Family health history has been recognized as an essential factor for cancer risk assessment and is an integral part of many cancer screening guidelines, including genetic testing for personalized clinical management strategies. However, manually identifying eligible candidates for genetic testing is labor intensive.
The aim of this study was to develop a natural language processing (NLP) pipeline and assess its contribution to identifying patients who meet genetic testing criteria for hereditary cancers based on family health history data in the electronic health record (EHR). We compared an algorithm that uses structured data alone with structured data augmented using NLP.

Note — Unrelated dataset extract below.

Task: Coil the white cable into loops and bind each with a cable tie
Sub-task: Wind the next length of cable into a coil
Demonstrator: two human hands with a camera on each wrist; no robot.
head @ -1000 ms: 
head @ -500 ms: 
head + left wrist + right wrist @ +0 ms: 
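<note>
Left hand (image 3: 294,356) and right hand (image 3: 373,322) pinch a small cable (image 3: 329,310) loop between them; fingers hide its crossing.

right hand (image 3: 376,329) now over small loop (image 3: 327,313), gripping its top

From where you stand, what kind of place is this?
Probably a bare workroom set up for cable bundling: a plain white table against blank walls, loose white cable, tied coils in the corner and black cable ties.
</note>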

Algorithms were developed based on the National Comprehensive Cancer Network (NCCN) guidelines for genetic testing for hereditary breast, ovarian, pancreatic, and colorectal cancers. The NLP-augmented algorithm uses both structured family health history data and the associated unstructured free-text comments. The algorithms were compared with a reference standard of 100 patients with a family health history in the EHR.
Regarding identifying the reference standard patients meeting the NCCN criteria, the NLP-augmented algorithm compared with the structured data algorithm yielded a significantly higher recall of 0.95 (95% CI 0.9-0.99) versus 0.29 (95% CI 0.19-0.40) and a precision of 0.99 (95% CI 0.96-1.00) versus 0.81 (95% CI 0.65-0.95). On the whole data set, the NLP-augmented algorithm extracted 33.6% more entities, resulting in 53.8% more patients meeting the NCCN criteria.

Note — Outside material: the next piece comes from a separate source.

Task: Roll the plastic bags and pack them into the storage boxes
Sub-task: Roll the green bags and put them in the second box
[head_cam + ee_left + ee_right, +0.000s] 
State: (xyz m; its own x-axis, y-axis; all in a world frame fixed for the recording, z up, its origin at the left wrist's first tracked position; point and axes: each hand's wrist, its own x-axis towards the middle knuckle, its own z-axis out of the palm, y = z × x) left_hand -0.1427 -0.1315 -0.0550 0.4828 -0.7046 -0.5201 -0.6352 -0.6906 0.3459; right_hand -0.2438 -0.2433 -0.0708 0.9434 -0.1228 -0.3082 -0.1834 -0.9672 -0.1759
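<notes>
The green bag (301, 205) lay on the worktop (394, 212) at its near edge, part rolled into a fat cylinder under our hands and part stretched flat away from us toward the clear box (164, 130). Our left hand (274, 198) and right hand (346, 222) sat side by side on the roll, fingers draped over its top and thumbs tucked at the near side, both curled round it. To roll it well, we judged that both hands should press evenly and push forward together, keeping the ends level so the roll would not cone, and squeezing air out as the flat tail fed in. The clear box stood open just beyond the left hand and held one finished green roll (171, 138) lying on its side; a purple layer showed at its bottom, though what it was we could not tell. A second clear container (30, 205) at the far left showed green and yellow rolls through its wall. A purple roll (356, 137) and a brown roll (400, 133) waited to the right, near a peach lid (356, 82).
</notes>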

Compared with the structured data algorithm, the NLP-augmented algorithm based on both structured and unstructured family health history data in the EHR increased the number of patients identified as meeting the NCCN criteria for genetic testing for hereditary breast or ovarian and colorectal cancers.
家族健康史已被视为癌症风险评估的重要因素,并且是许多癌症筛查指南的一个组成部分,包括用于个性化临床管理策略的基因检测。然而,手动识别基因检测的合格候选人需要耗费大量人力。
本研究的目的是开发一种自然语言处理(NLP)流程,并评估其对基于电子健康记录(EHR)中的家族健康史数据识别符合遗传性癌症基因检测标准的患者的贡献。我们将仅使用结构化数据的算法与使用NLP增强的结构化数据算法进行了比较。
根据美国国立综合癌症网络(NCCN)关于遗传性乳腺癌、卵巢癌、胰腺癌和结直肠癌基因检测的指南开发算法。NLP增强算法同时使用结构化家族健康史数据和相关的非结构化自由文本注释。将这些算法与EHR中100名有家族健康史患者的参考标准进行比较。
在识别符合NCCN标准的参考标准患者方面,与结构化数据算法相比,NLP增强算法的召回率显著更高,分别为0.95(95%CI 0.9 - 0.99)和0.29(95%CI 0.19 - 0.40),精度分别为0.99(95%CI 0.96 - 1.00)和0.81(95%CI 0.65 - 0.95)。在整个数据集上,NLP增强算法提取的实体多33.6%,导致符合NCCN标准的患者多53.8%。
与结构化数据算法相比,基于EHR中结构化和非结构化家族健康史数据的NLP增强算法增加了被识别为符合遗传性乳腺癌或卵巢癌以及结直肠癌基因检测NCCN标准的患者数量。